A First Look At The Command & Conquer Remaster

Command & Conquer is coming back, or at least the originals are. And for the first time since EA announced the classic RTS games were getting the licensed remastered treatment, we’ve got some gameplay.

EA has pushed out two teasers of the work-in-progress remaster from Petroglyph Games, the ex-Westwood Studio developers who made Grey Goo and are bringing C&C back to life.

It goes without saying, of course, that the C&C series has been very well served by the OpenRA fan project, which now supports the superb Aussie RTS Kill, Krush ‘N Destroy. But seeing EA back a proper C&C remaster is nice, and hopefully a harbinger for some of the other bangers sitting in the company’s roster (hello, Command & Conquer: Renegade).

For the record, the remaster will include the original Command & Conquer, Red Alert 1, and the three expansions for both (Covert Ops, Counterstrike, Aftermath). Arthouse Lemon Sky Studios has also been brought onboard to help Petroglyph remaster the games into 4K, and EA confirmed in a blog post that the games would retain the original 2D artstyle.

“When we recovered the source code to C&C Tiberian Dawn and C&C Red Alert, this gave us a viable avenue to accurately match the core gameplay, feel, and signature look of the legacy titles,” EA creative director Jim Vessella wrote. “We felt the 2D style was the best way to bring all these elements together, and ultimately achieve the authenticity we were looking for.”

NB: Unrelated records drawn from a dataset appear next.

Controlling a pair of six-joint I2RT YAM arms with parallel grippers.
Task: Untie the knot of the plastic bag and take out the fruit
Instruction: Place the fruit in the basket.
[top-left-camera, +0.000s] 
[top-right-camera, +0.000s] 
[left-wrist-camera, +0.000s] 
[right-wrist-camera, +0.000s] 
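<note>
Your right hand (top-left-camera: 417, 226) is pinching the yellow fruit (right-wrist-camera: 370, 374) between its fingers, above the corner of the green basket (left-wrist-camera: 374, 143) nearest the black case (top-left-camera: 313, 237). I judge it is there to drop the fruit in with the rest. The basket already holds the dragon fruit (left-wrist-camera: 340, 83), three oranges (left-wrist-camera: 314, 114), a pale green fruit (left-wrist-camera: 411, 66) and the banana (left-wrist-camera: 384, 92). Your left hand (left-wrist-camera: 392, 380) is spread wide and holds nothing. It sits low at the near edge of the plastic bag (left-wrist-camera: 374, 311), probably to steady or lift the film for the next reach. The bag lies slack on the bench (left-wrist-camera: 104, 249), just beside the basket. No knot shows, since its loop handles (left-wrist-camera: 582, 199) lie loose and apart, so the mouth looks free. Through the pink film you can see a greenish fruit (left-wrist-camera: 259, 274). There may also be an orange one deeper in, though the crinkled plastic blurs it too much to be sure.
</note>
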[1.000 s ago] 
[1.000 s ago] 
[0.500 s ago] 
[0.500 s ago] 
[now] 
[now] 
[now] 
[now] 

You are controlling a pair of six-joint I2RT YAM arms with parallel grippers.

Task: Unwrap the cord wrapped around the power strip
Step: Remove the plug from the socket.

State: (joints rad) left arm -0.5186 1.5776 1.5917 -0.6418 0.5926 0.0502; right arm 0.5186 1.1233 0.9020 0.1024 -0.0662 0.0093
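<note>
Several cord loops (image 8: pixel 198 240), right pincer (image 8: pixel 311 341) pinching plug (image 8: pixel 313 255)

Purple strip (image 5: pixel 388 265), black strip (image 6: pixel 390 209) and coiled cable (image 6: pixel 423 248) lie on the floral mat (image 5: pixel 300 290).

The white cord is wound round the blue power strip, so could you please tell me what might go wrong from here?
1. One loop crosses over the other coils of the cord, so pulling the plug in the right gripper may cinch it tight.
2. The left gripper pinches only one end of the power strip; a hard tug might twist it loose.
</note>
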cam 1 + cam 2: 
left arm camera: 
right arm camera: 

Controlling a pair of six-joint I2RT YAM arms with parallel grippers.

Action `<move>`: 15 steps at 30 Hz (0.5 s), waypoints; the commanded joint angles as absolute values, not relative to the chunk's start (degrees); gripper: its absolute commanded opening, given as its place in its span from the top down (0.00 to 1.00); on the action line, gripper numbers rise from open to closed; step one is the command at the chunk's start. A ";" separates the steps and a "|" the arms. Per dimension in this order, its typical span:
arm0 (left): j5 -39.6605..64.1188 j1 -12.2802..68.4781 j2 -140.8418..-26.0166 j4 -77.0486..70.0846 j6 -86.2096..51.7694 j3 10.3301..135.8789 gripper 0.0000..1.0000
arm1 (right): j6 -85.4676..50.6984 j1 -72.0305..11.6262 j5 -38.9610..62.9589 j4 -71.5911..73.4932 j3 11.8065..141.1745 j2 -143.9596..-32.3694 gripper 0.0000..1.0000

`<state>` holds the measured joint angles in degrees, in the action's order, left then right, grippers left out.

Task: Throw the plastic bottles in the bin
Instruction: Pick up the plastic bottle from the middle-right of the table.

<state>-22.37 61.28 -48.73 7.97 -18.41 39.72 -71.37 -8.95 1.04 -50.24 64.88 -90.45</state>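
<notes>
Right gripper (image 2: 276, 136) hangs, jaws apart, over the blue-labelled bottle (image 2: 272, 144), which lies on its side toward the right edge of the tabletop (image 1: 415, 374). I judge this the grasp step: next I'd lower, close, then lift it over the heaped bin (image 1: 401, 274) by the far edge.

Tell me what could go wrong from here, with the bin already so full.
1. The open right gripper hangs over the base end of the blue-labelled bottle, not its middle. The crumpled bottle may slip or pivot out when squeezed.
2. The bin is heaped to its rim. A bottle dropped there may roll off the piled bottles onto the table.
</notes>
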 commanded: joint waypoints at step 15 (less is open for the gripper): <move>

There’s no footage available yet of a full match, but already we how the textures have been cleaned up across the board. The classic management sidebar has already been updated for modern systems and monitors, so people playing C&C in 2020 will have a lot more visibility than those in the ’90s. And just like Starcraft Remastered, you’ll be able to switch from legacy/classic graphics to the remastered visuals with the flick of a button.

There’s a few things that’ll probably get reworked now that the textures are a lot sharper. The shell from the tanks looks a little like a potato, now that the game doesn’t have the blur or blockiness inherent with that older pixel-art style, so some kind of blur effect will probably be added to mask over that. And that’s part of the nature of remasters — not everything holds up when it’s given a sharper coat of paint, so you have to find new solutions to paper over the things that don’t fit.